Let's import the files `taxi_driver_actors.txt` and `taxi_driver_roles.txt` which contain a subset of movie credit data obtained from Netflix, found [here](https://www.kaggle.com/datasets/victorsoeiro/netflix-tv-shows-and-movies?resource=download), for the 1976 movie 'Taxi Driver' starring Robert De Niro. 

In [None]:
# read in a text file line by line 
with open('taxi_driver_actors.txt') as f:    # open the text file into a new variable named `f`
    actors_init = f.readlines()                   # use `readlines()` to save the file into a variable named `actors`

with open('taxi_driver_roles.txt') as f:
    roles_init = f.readlines()

In [None]:
print(actors_init)

In [None]:
print(roles_init)

## Using a for loop to make a change to every item in the list 

You may have noticed that after each name/role in the lists above, there is a `\n`. This is called a  'newline' & it indicates the end of a line in the text file. 

We want to remove this because it really isn't part of the string, it's just an artifact of reading in the text file. We can use `.replace()` on each string to replace `\n` in our string with '' (nothing), thereby removing it. Another option is `.strip()` which removes spaces at the beginning and end of a string, which works in this case python recognizes `\n` as whitespace. Both methods are included in the cell below for demonstration of syntax, but we will only use one & comment out the other for now. 

We will use a **for loop** to demonstrate applying the change to each element in our list, which we call `a`. We will also nest this in a function so we can use it later. 

In [None]:
def strip_newlines_actors(init_list):
    actors = []
    for a in init_list:
        #new_string = a.strip()
        new_string = a.replace('\n', '')
        actors.append(new_string)
    return actors


actors = strip_newlines_actors(actors_init)
actors

<hr style="border:2px solid gray"> </hr>

### Now you try! 

Alter the for loop above to strip the newline from the `roles_init` list. Save the altered strings in a new list called `roles`. No need to turn this into a function. 

In [None]:
### BEGIN SOLUTION 

roles = []
for r in roles_init:
    new_string = r.strip()
    roles.append(new_string)

### END SOLUTION 

<hr style="border:2px solid gray"> </hr>

## Using `enumerate` to add counters to your loops 

Python's built in `enumerate` function allows us to sequentially number items in a collection as we loop through them. It creates a "counter" in your loop so we can index each value. 

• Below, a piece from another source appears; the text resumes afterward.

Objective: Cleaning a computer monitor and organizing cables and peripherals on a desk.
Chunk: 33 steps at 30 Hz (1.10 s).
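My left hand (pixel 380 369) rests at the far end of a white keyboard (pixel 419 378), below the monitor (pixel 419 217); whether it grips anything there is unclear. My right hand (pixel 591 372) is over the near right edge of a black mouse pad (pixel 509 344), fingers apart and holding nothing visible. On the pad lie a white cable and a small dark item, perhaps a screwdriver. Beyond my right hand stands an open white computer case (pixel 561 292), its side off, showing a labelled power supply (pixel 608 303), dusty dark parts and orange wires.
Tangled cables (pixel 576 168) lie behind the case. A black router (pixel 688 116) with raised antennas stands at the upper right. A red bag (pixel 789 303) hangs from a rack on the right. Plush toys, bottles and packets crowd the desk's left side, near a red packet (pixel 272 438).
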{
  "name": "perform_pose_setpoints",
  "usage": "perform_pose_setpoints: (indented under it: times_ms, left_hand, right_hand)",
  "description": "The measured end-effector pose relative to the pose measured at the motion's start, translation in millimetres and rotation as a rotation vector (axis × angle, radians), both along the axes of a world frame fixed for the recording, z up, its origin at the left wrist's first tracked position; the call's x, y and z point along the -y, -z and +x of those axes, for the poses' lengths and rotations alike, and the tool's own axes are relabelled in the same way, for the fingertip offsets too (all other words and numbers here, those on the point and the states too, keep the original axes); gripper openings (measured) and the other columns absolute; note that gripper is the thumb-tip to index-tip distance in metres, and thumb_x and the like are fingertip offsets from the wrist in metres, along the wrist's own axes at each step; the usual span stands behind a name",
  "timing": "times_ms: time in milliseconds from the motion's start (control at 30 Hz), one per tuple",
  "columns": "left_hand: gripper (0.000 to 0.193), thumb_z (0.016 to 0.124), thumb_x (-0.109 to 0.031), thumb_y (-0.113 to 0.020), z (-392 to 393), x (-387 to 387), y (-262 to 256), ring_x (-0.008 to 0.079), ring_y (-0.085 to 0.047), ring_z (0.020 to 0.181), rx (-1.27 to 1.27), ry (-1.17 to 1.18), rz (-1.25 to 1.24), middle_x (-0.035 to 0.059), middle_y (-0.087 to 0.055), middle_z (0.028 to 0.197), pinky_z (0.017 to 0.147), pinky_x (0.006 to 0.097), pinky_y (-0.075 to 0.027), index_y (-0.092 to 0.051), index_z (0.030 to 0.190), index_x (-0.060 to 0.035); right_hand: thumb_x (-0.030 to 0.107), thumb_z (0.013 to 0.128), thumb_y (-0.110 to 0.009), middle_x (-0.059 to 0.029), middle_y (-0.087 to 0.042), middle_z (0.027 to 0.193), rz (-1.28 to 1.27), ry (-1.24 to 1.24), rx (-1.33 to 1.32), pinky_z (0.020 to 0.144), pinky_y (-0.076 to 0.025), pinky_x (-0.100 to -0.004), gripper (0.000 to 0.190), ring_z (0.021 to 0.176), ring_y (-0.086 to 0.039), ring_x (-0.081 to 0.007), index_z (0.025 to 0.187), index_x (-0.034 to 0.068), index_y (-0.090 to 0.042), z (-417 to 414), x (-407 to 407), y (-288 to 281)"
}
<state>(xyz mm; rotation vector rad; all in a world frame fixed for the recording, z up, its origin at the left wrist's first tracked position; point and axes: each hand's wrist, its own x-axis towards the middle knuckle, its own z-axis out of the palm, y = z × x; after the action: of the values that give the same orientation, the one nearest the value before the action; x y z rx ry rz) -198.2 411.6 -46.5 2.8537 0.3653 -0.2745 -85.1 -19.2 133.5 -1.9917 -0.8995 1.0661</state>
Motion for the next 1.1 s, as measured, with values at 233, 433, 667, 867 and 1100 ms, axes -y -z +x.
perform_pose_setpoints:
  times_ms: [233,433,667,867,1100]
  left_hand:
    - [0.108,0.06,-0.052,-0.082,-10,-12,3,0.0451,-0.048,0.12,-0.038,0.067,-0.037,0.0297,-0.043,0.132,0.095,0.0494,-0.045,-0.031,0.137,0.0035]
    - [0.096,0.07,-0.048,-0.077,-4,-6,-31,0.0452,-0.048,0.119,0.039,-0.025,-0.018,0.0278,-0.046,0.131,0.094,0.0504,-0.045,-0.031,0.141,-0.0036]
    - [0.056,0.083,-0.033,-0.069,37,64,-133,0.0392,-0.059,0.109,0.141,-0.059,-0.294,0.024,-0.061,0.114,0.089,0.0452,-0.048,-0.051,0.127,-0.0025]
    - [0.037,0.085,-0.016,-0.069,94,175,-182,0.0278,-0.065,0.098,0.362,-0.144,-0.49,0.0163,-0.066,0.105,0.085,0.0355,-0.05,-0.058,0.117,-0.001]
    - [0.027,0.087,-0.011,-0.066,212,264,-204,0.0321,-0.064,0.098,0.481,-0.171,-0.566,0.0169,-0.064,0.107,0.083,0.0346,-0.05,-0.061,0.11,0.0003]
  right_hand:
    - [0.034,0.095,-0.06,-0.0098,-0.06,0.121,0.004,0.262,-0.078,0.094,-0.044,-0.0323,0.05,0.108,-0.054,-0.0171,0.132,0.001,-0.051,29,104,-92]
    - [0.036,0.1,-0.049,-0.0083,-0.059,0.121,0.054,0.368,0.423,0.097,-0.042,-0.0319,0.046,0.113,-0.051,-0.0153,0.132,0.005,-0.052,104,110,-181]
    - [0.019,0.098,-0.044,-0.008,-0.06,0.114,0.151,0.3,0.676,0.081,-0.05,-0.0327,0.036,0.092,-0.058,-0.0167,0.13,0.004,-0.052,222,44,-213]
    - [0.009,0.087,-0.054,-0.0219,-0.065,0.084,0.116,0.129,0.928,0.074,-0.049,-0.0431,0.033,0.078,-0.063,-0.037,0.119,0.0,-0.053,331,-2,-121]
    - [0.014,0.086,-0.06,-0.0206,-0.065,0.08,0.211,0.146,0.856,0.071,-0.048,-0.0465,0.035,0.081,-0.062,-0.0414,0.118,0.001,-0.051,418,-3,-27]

The `enumerate` function returns the **iteration count** and the **value** of each iteration when looping through a collection! Syntax is as follows:

        for index, value in enumerate(iterator):
            (do something)  

You'll notice that there are **two** things returned for every pass of the loop. Order matters here! You can replace `index` and `value` in the code above with any variable names you want, but the first will always be the **count** and the second will always be the **value**. 

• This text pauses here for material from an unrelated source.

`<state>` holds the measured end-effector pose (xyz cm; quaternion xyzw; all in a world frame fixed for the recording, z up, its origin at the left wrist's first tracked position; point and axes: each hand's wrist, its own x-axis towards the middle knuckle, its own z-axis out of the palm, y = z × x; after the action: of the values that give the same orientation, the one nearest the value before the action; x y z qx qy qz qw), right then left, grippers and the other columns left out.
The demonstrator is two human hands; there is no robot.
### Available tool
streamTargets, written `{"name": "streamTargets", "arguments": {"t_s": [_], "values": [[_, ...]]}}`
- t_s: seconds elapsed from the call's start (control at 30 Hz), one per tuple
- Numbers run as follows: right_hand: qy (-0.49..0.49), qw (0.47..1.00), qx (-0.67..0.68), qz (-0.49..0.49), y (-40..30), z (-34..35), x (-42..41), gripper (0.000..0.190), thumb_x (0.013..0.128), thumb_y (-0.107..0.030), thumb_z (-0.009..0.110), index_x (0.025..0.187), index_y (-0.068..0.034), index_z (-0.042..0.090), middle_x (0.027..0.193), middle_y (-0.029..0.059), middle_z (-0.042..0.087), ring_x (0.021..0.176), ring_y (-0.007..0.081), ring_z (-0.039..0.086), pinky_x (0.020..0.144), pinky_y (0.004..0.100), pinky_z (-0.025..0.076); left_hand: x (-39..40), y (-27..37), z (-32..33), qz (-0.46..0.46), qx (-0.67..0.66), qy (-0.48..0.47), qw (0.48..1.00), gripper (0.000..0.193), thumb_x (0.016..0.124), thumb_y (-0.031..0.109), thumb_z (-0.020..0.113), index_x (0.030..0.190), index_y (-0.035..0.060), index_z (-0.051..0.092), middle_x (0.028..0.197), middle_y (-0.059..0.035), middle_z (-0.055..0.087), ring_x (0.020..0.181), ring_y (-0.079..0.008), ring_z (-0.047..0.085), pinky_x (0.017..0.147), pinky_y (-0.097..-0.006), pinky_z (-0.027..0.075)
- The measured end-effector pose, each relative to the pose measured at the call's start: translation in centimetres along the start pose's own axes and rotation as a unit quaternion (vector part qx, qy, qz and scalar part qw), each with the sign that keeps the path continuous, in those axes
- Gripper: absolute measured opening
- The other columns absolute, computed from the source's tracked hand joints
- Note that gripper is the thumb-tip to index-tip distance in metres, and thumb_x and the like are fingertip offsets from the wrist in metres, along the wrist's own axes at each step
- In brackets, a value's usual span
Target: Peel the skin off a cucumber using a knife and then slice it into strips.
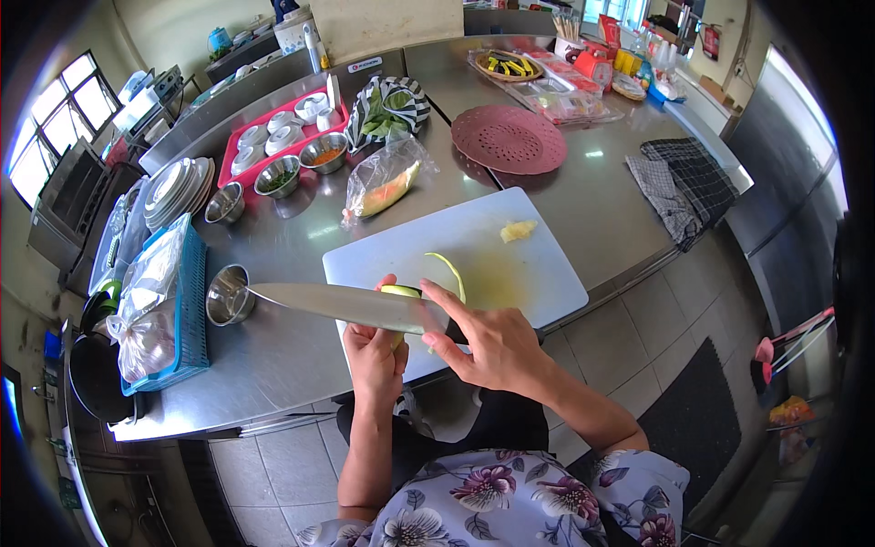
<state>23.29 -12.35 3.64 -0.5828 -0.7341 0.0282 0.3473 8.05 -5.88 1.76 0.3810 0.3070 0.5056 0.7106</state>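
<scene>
Above the near part of a white cutting board (417, 239), my right hand (502, 345) grips a large chef's knife (342, 308) by its dark handle, with the index finger along the blade. The blade points left and passes over my left hand (376, 362), which holds a green-skinned vegetable (400, 291). Most of that vegetable is hidden behind the blade and fingers, so its kind is unclear. A thin curved strip of green peel (452, 270) shows just beyond my right hand. A pale yellow piece of food (518, 231) lies at the board's far right, near a yellowish wet stain.
Beyond the board are a bagged melon wedge (389, 191), a pink perforated plate (509, 139) and leafy greens in striped cloth (386, 113). Leftward stand a steel bowl (229, 295), a blue basket (195, 301) and a red tray (229, 164) of white crockery. Folded cloths (683, 184) lie right.
</scene>
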Motion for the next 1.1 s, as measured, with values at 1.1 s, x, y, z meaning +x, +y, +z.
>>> {"name": "streamTargets", "arguments": {"t_s": [1.1], "values": [[-0.045,0.998,0.015,-0.039,-0.1,-2.8,0.1,0.054,0.089,-0.039,0.058,0.134,-0.011,0.045,0.051,0.0073,0.056,0.044,0.0241,0.057,0.043,0.0347,0.045,-0.8,2.5,-0.6,-0.067,0.088,-0.107,0.988,0.037,0.089,-0.003,0.045,0.125,-0.0019,0.054,0.082,-0.0069,0.064,0.037,-0.0012,0.035,0.031,-0.0165,0.024]]}}
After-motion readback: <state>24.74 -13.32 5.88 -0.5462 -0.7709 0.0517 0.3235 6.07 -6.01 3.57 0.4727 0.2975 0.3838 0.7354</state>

Let's make a for loop that uses `enumerate` to pass each element in our iterable list, `roles`. We will use a conditional to have the loop print the index & value when we reach a certain desired value, `Doughboy`. 

In [None]:
for i, r in enumerate(roles): 
    if r == 'Doughboy':
        print(i, r)

So using enumerate, we found that the character named "Doughboy" is number 19 in the roles list. We know that the roles & actors list follow the same ordering, meaning the indecies between the two are consistent. So we can alter the loop above to find the actor that plays Doughboy & print out a statement. 

In [None]:
for i, r in enumerate(roles): 
    if r == 'Doughboy':
        doughboy_actor = actors[i]
        print(doughboy_actor + ' plays Doughboy in Taxi Driver')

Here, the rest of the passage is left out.